When the group, which by that point had rebranded itself as EdWatch and begun to expand its reach into other states, held its national convention in 2004, the charismatic state senator was a natural choice to deliver the keynote address. This time, the focus wasn’t on encroaching United Nations tyranny; it was on a threat of a different sort. In a 45-minute speech, Bachmann tackled the specter of the gay agenda in public schools. She alleged that teachers were indoctrinating students in homosexuality and encouraging children to give it a try. Even the word itself—”gay”—was an issue. “It’s part of Satan, I think, to say that this is ‘gay,'” she warned. “It’s anything but ‘gay.'”
Even Pawlenty, then the state’s Republican governor and currently one of Bachmann’s top rivals for the 2012 nomination, wasn’t immune to the group’s scathing criticism: “Under Governor Pawlenty’s supervision, his administration is actively promoting the indoctrination of students into a homosexual worldview and value system,” it warned in an open letter in 2006.
When Bachmann went to Washington, DC, she took Maple River/EdWatch with her. Julie Quist, a former MREC board member, went on to take a job as Bachmann’s district director; Renee Doyle, the former school board member who founded the organization, currently works in the congresswoman’s Washington office. The group closed up shop last December, but Effrem simultaneously launched a new organization, Education Liberty Watch, whose mission is more or less the same.

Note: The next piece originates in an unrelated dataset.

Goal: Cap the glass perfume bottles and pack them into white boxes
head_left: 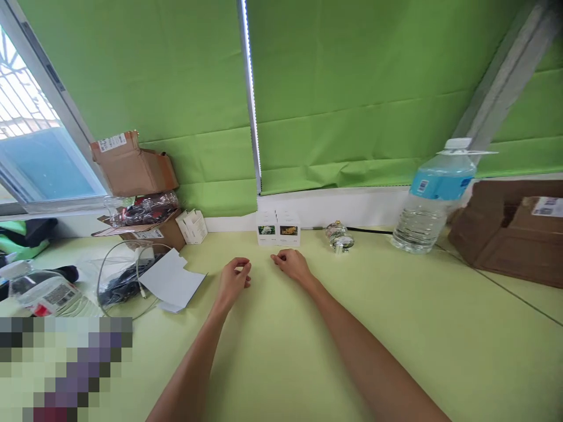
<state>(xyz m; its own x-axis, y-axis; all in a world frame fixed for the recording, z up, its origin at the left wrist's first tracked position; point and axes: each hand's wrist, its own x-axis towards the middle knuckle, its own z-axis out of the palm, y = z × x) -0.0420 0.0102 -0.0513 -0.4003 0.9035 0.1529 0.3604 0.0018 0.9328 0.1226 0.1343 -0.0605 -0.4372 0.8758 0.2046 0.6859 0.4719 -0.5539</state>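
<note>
My left hand (235, 280) is over the yellow-green table, its fingers loosely curled with a gap between thumb and fingers; I see nothing in it. To its right, my right hand (291, 265) is closed, fingertips folded in, with no object showing. Just beyond the hands, two small white boxes stand side by side against the wall: one box with a white-flower picture (266, 239) and one with a yellow-flower picture (288, 239). Neither hand touches them. Right of them lies a clear glass bottle (338, 232), with a small silvery piece (339, 249) in front.
At left are stacked cardboard boxes (132, 170), a white carton (192, 227), white paper (171, 281), a looped cable (100, 275) and a plastic bottle (48, 290). A large water jug (422, 205) and a brown cardboard box (505, 240) stand at right. Green blinds (343, 88) hang behind.
</note>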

Bachmann’s war on the Profile of Learning is nearly a decade old at this point, but laid a foundation for her approach to politics that continues today. Her subsequent campaigns against “One World currency” and sustainable development (famously fretting that progressive policymakers wanted all Americans to live in urban “tenements“) reflect a latent and long-standing fear of globalism that stretches at least as far back as the debate over the standards. It’s the product of a coherent, if controversial worldview that’s been honed by her years as a grassroots activist. (Bachmann did not respond to an interview request.)
“The Michele Bachmann you see today is exactly the Michele Bachmann I met 12 years ago; she has not changed one iota,” says her former school board rival Cecconi. “Consistency is her middle name. That’s the quality that people read in her from the back of the room.”